**Excerpted data**:
--- START ---
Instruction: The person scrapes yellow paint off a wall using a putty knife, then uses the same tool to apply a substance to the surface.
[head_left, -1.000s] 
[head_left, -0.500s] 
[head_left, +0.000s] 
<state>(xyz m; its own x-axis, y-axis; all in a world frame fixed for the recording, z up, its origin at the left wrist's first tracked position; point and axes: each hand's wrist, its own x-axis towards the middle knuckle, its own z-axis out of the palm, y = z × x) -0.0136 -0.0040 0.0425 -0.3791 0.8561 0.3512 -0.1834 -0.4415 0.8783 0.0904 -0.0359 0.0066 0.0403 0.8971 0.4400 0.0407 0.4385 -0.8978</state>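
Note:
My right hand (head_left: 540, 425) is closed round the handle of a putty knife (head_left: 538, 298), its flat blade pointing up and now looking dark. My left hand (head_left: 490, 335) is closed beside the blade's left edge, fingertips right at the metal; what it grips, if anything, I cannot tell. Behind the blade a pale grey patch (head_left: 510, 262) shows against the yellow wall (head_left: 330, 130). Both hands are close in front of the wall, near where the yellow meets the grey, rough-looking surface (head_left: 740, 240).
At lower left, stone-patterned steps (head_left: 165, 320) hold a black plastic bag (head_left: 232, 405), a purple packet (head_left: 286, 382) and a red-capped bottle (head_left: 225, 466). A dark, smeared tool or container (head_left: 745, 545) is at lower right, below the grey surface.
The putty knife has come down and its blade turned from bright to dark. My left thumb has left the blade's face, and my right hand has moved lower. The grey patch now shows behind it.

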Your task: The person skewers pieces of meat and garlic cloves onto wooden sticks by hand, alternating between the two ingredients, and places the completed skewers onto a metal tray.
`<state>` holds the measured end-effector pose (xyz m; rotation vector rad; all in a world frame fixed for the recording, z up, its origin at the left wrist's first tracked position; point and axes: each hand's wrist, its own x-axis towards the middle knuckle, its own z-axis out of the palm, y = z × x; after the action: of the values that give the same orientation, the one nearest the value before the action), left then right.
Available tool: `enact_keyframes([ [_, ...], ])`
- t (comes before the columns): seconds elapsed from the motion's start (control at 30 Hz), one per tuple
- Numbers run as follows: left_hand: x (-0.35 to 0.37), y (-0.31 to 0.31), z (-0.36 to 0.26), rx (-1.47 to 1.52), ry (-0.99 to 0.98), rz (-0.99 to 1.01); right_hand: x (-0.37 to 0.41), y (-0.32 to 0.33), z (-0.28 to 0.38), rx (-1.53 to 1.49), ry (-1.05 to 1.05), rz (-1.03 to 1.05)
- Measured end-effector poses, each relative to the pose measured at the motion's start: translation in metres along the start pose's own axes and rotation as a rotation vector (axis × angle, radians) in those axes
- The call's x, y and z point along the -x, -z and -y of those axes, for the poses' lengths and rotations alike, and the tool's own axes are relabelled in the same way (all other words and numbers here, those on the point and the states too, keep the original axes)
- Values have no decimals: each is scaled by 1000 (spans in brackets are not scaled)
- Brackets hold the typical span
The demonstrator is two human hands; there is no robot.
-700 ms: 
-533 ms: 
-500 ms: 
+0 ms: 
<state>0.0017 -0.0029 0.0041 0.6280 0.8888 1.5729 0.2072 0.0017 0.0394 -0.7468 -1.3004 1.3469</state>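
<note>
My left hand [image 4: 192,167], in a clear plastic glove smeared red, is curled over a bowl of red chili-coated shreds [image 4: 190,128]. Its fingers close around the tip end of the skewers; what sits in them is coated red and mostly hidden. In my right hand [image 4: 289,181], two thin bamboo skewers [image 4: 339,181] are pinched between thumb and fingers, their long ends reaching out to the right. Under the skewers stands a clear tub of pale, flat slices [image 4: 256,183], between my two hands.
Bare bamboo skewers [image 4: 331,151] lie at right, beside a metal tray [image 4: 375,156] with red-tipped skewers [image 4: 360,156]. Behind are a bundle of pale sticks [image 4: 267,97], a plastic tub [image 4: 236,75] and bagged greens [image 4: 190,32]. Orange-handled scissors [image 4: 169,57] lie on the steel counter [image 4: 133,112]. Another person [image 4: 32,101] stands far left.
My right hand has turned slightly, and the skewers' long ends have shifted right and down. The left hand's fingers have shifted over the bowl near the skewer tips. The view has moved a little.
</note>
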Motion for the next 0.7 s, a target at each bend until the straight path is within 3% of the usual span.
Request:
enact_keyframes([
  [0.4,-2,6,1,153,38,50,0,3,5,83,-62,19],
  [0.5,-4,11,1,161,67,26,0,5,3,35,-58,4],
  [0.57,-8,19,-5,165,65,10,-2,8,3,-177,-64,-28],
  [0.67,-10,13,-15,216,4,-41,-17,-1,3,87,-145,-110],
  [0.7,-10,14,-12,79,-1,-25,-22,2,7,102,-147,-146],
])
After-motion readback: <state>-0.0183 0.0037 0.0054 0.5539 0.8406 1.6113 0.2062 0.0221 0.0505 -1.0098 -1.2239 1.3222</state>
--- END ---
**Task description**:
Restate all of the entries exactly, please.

**Solution to this task**:
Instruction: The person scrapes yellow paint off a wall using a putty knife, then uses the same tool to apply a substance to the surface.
[head_left, -1.000s] 
[head_left, -0.500s] 
[head_left, +0.000s] 
<state>(xyz m; its own x-axis, y-axis; all in a world frame fixed for the recording, z up, its origin at the left wrist's first tracked position; point and axes: each hand's wrist, its own x-axis towards the middle knuckle, its own z-axis out of the palm, y = z × x) -0.0136 -0.0040 0.0425 -0.3791 0.8561 0.3512 -0.1834 -0.4415 0.8783 0.0904 -0.0359 0.0066 0.0403 0.8971 0.4400 0.0407 0.4385 -0.8978</state>
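Note:
My right hand (head_left: 540, 425) is closed round the handle of a putty knife (head_left: 538, 298), its flat blade pointing up and now looking dark. My left hand (head_left: 490, 335) is closed beside the blade's left edge, fingertips right at the metal; what it grips, if anything, I cannot tell. Behind the blade a pale grey patch (head_left: 510, 262) shows against the yellow wall (head_left: 330, 130). Both hands are close in front of the wall, near where the yellow meets the grey, rough-looking surface (head_left: 740, 240).
At lower left, stone-patterned steps (head_left: 165, 320) hold a black plastic bag (head_left: 232, 405), a purple packet (head_left: 286, 382) and a red-capped bottle (head_left: 225, 466). A dark, smeared tool or container (head_left: 745, 545) is at lower right, below the grey surface.
The putty knife has come down and its blade turned from bright to dark. My left thumb has left the blade's face, and my right hand has moved lower. The grey patch now shows behind it.
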
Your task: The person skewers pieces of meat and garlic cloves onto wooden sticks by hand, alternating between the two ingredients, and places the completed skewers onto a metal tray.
`<state>` holds the measured end-effector pose (xyz m; rotation vector rad; all in a world frame fixed for the recording, z up, its origin at the left wrist's first tracked position; point and axes: each hand's wrist, its own x-axis towards the middle knuckle, its own z-axis out of the palm, y = z × x; after the action: of the values that give the same orientation, the one nearest the value before the action), left then right.
Available tool: `enact_keyframes([ [_, ...], ])`
- t (comes before the columns): seconds elapsed from the motion's start (control at 30 Hz), one per tuple
- Numbers run as follows: left_hand: x (-0.35 to 0.37), y (-0.31 to 0.31), z (-0.36 to 0.26), rx (-1.47 to 1.52), ry (-0.99 to 0.98), rz (-0.99 to 1.01); right_hand: x (-0.37 to 0.41), y (-0.32 to 0.33), z (-0.28 to 0.38), rx (-1.53 to 1.49), ry (-1.05 to 1.05), rz (-1.03 to 1.05)
- Measured end-effector poses, each relative to the pose measured at the motion's start: translation in metres along the start pose's own axes and rotation as a rotation vector (axis × angle, radians) in those axes
- The call's x, y and z point along the -x, -z and -y of those axes, for the poses' lengths and rotations alike, and the tool's own axes are relabelled in the same way (all other words and numbers here, those on the point and the states too, keep the original axes)
- Values have no decimals: each is scaled by 1000 (spans in brackets are not scaled)
- Brackets hold the typical span
The demonstrator is two human hands; there is no robot.
-700 ms: 
-533 ms: 
-500 ms: 
+0 ms: 
<state>0.0017 -0.0029 0.0041 0.6280 0.8888 1.5729 0.2072 0.0017 0.0394 -0.7468 -1.3004 1.3469</state>
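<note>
My left hand [image 4: 192,167], in a clear plastic glove smeared red, is curled over a bowl of red chili-coated shreds [image 4: 190,128]. Its fingers close around the tip end of the skewers; what sits in them is coated red and mostly hidden. In my right hand [image 4: 289,181], two thin bamboo skewers [image 4: 339,181] are pinched between thumb and fingers, their long ends reaching out to the right. Under the skewers stands a clear tub of pale, flat slices [image 4: 256,183], between my two hands.
Bare bamboo skewers [image 4: 331,151] lie at right, beside a metal tray [image 4: 375,156] with red-tipped skewers [image 4: 360,156]. Behind are a bundle of pale sticks [image 4: 267,97], a plastic tub [image 4: 236,75] and bagged greens [image 4: 190,32]. Orange-handled scissors [image 4: 169,57] lie on the steel counter [image 4: 133,112]. Another person [image 4: 32,101] stands far left.
My right hand has turned slightly, and the skewers' long ends have shifted right and down. The left hand's fingers have shifted over the bowl near the skewer tips. The view has moved a little.
</note>
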Motion for the next 0.7 s, a target at each bend until the straight path is within 3% of the usual span.
Request:
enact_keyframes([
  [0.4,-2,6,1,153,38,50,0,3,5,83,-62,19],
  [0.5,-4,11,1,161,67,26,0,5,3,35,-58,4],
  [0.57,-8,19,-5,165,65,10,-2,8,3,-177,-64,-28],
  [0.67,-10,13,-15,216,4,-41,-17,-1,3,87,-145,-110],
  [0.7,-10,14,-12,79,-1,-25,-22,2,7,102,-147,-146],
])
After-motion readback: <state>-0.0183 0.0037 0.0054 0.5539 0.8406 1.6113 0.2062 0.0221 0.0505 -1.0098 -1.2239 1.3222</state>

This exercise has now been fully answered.